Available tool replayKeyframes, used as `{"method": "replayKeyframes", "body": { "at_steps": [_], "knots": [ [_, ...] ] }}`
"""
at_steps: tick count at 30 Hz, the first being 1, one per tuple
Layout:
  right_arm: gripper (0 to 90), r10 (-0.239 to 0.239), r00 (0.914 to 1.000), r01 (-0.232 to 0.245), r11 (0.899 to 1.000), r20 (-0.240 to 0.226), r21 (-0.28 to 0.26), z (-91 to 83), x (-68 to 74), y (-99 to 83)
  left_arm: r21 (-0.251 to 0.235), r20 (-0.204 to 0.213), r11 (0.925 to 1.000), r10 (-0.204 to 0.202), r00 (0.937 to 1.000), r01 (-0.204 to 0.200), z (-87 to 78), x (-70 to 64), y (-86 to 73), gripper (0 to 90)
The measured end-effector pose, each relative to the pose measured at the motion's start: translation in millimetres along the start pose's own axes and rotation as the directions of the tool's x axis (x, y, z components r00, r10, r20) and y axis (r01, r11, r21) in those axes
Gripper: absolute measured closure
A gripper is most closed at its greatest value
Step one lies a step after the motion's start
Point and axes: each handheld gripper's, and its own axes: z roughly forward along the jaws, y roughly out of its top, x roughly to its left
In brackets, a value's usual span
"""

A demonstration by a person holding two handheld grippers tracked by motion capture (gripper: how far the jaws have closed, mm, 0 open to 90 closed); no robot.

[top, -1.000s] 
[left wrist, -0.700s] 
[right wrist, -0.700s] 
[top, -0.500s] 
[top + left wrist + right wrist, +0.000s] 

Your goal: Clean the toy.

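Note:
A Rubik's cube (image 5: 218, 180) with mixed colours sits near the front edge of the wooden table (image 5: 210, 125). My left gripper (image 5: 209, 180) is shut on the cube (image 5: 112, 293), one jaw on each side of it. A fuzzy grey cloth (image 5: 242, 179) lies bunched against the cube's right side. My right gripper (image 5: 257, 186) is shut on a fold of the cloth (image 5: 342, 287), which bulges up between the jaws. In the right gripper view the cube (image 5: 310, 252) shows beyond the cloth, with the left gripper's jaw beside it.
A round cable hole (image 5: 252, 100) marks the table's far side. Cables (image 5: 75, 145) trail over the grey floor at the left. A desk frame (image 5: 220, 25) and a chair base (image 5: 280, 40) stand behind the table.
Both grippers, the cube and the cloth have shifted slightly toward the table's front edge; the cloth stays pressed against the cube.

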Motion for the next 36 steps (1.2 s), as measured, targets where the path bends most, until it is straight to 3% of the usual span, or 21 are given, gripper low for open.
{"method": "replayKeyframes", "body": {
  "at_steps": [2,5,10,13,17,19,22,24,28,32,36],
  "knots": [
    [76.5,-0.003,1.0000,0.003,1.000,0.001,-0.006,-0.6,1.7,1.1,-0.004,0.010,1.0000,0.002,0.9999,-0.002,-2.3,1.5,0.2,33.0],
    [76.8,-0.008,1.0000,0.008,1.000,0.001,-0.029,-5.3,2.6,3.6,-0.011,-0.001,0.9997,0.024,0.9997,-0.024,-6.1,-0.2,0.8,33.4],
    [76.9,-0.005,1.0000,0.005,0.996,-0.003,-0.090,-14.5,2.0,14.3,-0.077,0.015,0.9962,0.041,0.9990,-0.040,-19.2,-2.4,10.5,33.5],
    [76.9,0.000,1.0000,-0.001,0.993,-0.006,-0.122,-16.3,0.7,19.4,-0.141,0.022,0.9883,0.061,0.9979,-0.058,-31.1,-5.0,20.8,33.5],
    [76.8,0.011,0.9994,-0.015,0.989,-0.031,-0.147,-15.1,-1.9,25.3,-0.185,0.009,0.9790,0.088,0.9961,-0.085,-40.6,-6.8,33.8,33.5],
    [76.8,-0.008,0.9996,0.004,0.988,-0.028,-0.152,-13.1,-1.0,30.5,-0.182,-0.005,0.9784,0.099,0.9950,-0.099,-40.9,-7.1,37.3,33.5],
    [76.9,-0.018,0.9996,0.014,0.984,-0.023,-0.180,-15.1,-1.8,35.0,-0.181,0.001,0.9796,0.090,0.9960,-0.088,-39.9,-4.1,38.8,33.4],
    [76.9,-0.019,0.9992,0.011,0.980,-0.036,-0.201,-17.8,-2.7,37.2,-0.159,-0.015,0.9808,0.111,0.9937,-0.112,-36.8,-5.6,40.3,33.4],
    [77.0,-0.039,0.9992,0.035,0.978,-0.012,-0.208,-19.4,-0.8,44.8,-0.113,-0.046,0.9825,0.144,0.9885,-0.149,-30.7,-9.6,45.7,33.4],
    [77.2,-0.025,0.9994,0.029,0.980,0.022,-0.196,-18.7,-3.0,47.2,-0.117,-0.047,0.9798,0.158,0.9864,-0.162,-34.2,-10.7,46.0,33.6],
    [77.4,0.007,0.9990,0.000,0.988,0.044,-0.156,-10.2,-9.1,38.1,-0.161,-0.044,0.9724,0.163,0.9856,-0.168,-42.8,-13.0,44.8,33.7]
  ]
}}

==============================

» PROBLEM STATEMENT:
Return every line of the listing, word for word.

» RESPONSE TO THE TASK:
Available tool replayKeyframes, used as `{"method": "replayKeyframes", "body": { "at_steps": [_], "knots": [ [_, ...] ] }}`
"""
at_steps: tick count at 30 Hz, the first being 1, one per tuple
Layout:
  right_arm: gripper (0 to 90), r10 (-0.239 to 0.239), r00 (0.914 to 1.000), r01 (-0.232 to 0.245), r11 (0.899 to 1.000), r20 (-0.240 to 0.226), r21 (-0.28 to 0.26), z (-91 to 83), x (-68 to 74), y (-99 to 83)
  left_arm: r21 (-0.251 to 0.235), r20 (-0.204 to 0.213), r11 (0.925 to 1.000), r10 (-0.204 to 0.202), r00 (0.937 to 1.000), r01 (-0.204 to 0.200), z (-87 to 78), x (-70 to 64), y (-86 to 73), gripper (0 to 90)
The measured end-effector pose, each relative to the pose measured at the motion's start: translation in millimetres along the start pose's own axes and rotation as the directions of the tool's x axis (x, y, z components r00, r10, r20) and y axis (r01, r11, r21) in those axes
Gripper: absolute measured closure
A gripper is most closed at its greatest value
Step one lies a step after the motion's start
Point and axes: each handheld gripper's, and its own axes: z roughly forward along the jaws, y roughly out of its top, x roughly to its left
In brackets, a value's usual span
"""

A demonstration by a person holding two handheld grippers tracked by motion capture (gripper: how far the jaws have closed, mm, 0 open to 90 closed); no robot.

[top, -1.000s] 
[left wrist, -0.700s] 
[right wrist, -0.700s] 
[top, -0.500s] 
[top + left wrist + right wrist, +0.000s] 

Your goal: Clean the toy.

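Note:
A Rubik's cube (image 5: 218, 180) with mixed colours sits near the front edge of the wooden table (image 5: 210, 125). My left gripper (image 5: 209, 180) is shut on the cube (image 5: 112, 293), one jaw on each side of it. A fuzzy grey cloth (image 5: 242, 179) lies bunched against the cube's right side. My right gripper (image 5: 257, 186) is shut on a fold of the cloth (image 5: 342, 287), which bulges up between the jaws. In the right gripper view the cube (image 5: 310, 252) shows beyond the cloth, with the left gripper's jaw beside it.
A round cable hole (image 5: 252, 100) marks the table's far side. Cables (image 5: 75, 145) trail over the grey floor at the left. A desk frame (image 5: 220, 25) and a chair base (image 5: 280, 40) stand behind the table.
Both grippers, the cube and the cloth have shifted slightly toward the table's front edge; the cloth stays pressed against the cube.
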
Motion for the next 36 steps (1.2 s), as measured, targets where the path bends most, until it is straight to 3% of the usual span, or 21 are given, gripper low for open.
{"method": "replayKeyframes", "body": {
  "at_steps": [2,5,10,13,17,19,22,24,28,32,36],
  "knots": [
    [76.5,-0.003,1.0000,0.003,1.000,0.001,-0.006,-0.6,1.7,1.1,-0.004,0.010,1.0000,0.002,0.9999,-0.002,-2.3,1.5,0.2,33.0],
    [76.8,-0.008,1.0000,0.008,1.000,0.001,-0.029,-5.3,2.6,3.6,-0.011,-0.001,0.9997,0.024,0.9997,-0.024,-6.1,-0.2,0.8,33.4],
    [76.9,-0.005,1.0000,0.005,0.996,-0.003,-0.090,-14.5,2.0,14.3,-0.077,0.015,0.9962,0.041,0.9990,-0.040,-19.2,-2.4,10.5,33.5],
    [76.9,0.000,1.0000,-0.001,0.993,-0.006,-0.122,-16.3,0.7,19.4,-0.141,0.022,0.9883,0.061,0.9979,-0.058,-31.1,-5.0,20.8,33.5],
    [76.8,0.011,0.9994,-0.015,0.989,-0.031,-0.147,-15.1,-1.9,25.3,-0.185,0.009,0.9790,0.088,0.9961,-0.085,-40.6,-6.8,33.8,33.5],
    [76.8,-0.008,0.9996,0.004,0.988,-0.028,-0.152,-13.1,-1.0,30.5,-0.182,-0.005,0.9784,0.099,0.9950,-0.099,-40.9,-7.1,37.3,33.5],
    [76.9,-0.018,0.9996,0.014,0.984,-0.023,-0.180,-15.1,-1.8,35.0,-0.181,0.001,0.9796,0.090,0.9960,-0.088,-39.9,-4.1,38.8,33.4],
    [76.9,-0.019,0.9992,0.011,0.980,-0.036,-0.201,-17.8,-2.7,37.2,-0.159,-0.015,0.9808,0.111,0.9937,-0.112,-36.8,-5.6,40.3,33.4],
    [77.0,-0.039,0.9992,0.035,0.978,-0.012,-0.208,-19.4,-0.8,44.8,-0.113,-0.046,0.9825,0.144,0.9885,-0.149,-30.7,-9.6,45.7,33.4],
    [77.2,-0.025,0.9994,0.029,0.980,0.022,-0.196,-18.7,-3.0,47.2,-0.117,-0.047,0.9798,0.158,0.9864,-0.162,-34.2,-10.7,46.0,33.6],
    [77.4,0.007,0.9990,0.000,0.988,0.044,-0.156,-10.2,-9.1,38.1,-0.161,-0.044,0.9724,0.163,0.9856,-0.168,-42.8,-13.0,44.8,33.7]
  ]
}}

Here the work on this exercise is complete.